Navy engineers hope to cut costs by moving more computing to a remote server.

Two U.S. Navy scientists are creating a cloud-based platform that will allow scientists and engineers to accelerate research and experimentation at lower computing cost.

 Brian Meadows and Socrates Frangis are research scientists working at Naval Surface Warfare Center, Port Hueneme Division (NSWC PHD) in the Office of Engineering and Technology, U.S. Frangis teaches scientists and engineers at the division and helps guide Naval Innovative Science and Engineering (NISE) projects for the command.

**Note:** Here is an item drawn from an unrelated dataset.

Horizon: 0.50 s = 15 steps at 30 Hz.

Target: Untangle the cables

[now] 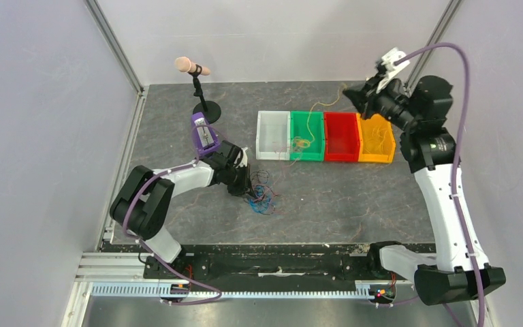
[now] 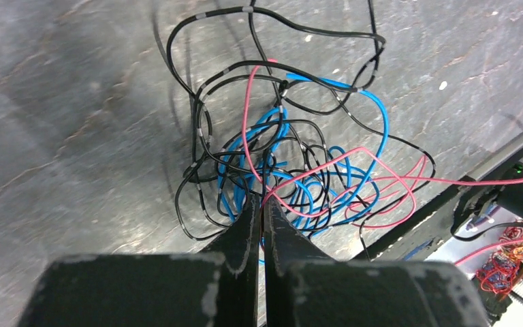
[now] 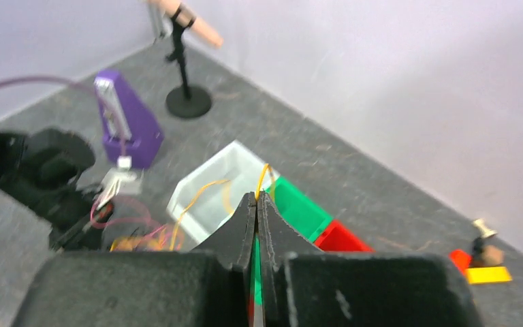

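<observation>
A clump of thin black, blue and red cables (image 1: 264,197) lies on the grey mat in front of the bins. My left gripper (image 1: 248,188) is down at the clump's left edge. In the left wrist view its tips (image 2: 263,204) are shut, with the red cable (image 2: 245,122) running out from between them across the blue loops (image 2: 380,112) and black loops (image 2: 197,122). My right gripper (image 1: 351,95) is raised at the back right, shut on a yellow cable (image 3: 265,178). That yellow cable (image 1: 315,105) hangs down to a coil in the green bin (image 1: 306,121).
Four bins stand in a row: white (image 1: 272,135), green, red (image 1: 341,136) and orange (image 1: 376,155), the orange one with thin yellow wires inside. A purple metronome (image 1: 203,133) and a small stand (image 1: 194,68) are at the back left. Walls close in on three sides.
</observation>
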Available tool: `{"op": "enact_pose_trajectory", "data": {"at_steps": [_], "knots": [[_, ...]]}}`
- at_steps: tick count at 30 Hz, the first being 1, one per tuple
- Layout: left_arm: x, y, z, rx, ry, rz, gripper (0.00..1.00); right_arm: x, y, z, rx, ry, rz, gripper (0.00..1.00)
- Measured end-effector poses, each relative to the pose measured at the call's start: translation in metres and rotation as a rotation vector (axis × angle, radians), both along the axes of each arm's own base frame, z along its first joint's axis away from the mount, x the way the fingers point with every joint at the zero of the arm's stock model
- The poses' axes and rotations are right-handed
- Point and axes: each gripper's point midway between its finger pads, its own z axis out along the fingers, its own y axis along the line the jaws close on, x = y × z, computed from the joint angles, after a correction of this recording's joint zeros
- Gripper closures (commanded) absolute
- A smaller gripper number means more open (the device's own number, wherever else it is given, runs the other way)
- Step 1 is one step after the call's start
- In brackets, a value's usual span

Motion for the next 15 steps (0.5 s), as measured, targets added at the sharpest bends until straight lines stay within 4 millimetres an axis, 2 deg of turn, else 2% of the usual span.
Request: {"op": "enact_pose_trajectory", "data": {"at_steps": [2, 6, 15], "knots": [[-0.001, 0.008, -0.002, 0.019, 0.005, 0.006, 0.98, 0.004, -0.014, 0.028, 0.035, -0.055, -0.057, 1.0], [-0.002, 0.02, -0.003, 0.041, 0.012, 0.016, 0.98, 0.01, -0.04, 0.066, 0.074, -0.141, -0.162, 1.0], [-0.005, 0.034, -0.004, 0.082, 0.006, 0.015, 0.98, 0.037, -0.103, 0.117, 0.118, -0.25, -0.374, 1.0]]}}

 Their creation -- the virtual innovation and research lab (VIRL) -- is just getting off the ground, the Navy said. VIRL is a virtual cluster designed to host 25 applications that help staff researchers and principal investigators for NISE projects.

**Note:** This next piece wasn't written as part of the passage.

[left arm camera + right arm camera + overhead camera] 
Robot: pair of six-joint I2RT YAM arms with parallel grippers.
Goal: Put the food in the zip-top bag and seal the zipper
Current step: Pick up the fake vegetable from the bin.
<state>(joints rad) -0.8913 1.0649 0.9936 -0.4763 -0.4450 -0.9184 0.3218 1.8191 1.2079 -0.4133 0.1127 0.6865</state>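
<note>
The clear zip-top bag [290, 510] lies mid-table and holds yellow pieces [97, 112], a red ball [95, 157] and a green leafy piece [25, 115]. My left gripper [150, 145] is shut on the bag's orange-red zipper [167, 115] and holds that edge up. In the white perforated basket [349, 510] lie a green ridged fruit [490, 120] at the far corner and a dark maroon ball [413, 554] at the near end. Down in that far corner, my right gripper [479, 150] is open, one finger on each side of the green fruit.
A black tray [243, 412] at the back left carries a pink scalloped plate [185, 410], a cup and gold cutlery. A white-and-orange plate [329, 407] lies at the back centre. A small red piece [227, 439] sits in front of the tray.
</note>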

VIRL creates virtual machines on a remote server, Navy officials said. It creates a virtual desktop infrastructure similar to early computing operations, when a mainframe computer did all the processing and the end users were on dummy terminal clients, Navy officials said.

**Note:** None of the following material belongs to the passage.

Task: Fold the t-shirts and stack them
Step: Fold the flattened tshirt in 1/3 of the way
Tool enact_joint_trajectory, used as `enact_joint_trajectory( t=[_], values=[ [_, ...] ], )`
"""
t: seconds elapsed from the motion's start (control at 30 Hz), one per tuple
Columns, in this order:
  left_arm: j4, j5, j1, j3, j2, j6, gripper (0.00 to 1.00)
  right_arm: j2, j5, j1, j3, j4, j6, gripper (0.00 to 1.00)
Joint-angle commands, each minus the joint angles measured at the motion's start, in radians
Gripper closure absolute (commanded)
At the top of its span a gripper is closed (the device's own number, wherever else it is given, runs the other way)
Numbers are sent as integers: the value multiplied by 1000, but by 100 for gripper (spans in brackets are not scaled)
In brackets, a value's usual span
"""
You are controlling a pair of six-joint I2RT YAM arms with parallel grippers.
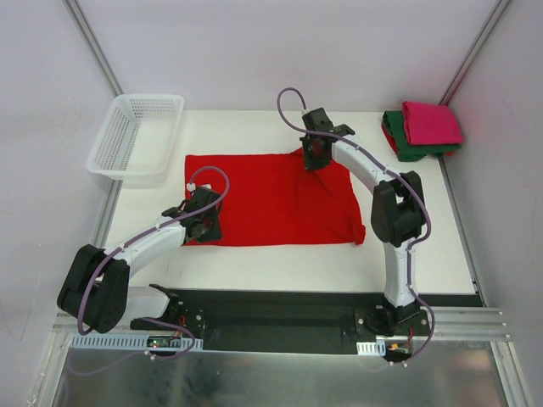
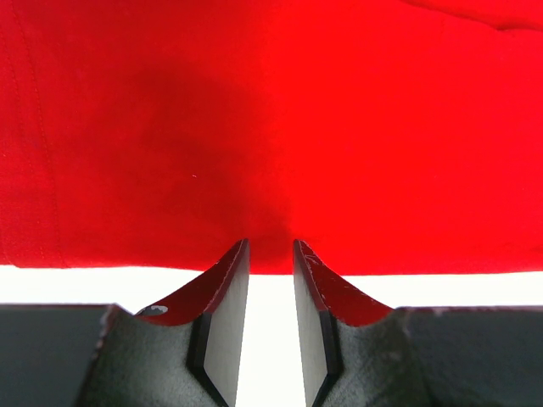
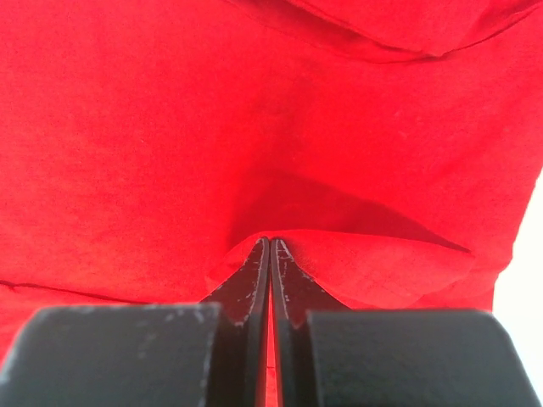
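A bright red t-shirt (image 1: pixel 263 199) (image 2: pixel 271 127) (image 3: pixel 170 127) lies spread flat in the middle of the white table. My left gripper (image 1: pixel 208 222) (image 2: pixel 270 246) is at the shirt's near left corner. It is open, its tips are at the near hem, and bare table shows between the fingers. My right gripper (image 1: pixel 312 161) (image 3: pixel 270 242) is at the far edge, right of centre, shut on a raised fold of the red cloth. A folded magenta-pink t-shirt (image 1: pixel 431 123) rests on a folded dark green t-shirt (image 1: pixel 407 146) at the far right corner.
A white mesh basket (image 1: pixel 136 140) stands at the far left, partly over the table's edge. Grey walls with metal rails close in the back and both sides. The black base plate (image 1: pixel 280 309) runs along the near edge.
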Motion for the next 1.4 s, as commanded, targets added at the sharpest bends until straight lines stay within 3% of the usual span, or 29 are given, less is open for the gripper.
enact_joint_trajectory(
  t=[0.0, 0.17, 0.2, 0.27, 0.4, 0.63, 0.77, 0.8, 0.93, 1.37],
  values=[
    [-6, -14, -10, 10, -21, 1, 73, 10, -26, 2, 60, -3, -14, 98],
    [-9, -17, -10, 10, -21, 2, 73, 29, -32, 2, 78, -6, -13, 96],
    [-9, -17, -12, 12, -22, 1, 73, 33, -36, 2, 83, -6, -14, 92],
    [-11, -17, -10, 12, -22, 2, 73, 38, -32, 2, 89, -10, -14, 75],
    [-11, -17, -12, 10, -24, -1, 73, 3, 37, 2, 64, -9, -40, 60],
    [-12, -9, -12, 9, -33, -1, 74, -118, 94, -6, -103, 19, -43, 55],
    [-12, -9, -10, 7, -45, -2, 74, -164, 94, -6, -225, 20, 4, 61],
    [-12, -9, -10, 6, -54, -2, 74, -172, 92, -6, -258, 26, 12, 72],
    [-12, -17, -10, 1, -77, 2, 74, -203, 117, -6, -354, 42, 52, 97],
    [-12, -32, -10, -13, -90, 7, 73, -152, 178, -13, -379, 26, 79, 99]
  ],
)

 VIRL utilizes a very powerful server. End users have a small, secure, inexpensive common-access card enabled device on their desk called a zero-client, which they hook up a monitor, keyboard, and a mouse.

If successful, the Navy said, VIRL will roll out to up to 250 users in fiscal year 2018. Once operational, VIRL will result in cost avoidance of between $200 and $300 per client.

Zero-client is also easier to manage administratively, the Navy said, which should make it cheaper to develop software updates and patches. The software baseline has a smaller security footprint, making it more secure than a traditional information technology infrastructure.

"This is an innovative technology project,” Frangis said, in a Navy statement. “We know the technology works, but no one has really tried to create a micro-cloud at the Navy-working level. We are attempting to integrate this with the existing research development test and evaluation network to demonstrate a technology which is useful. We think we can, but that's the risk we are taking with this S&T project. If we're right, the command will have a new expanded capability."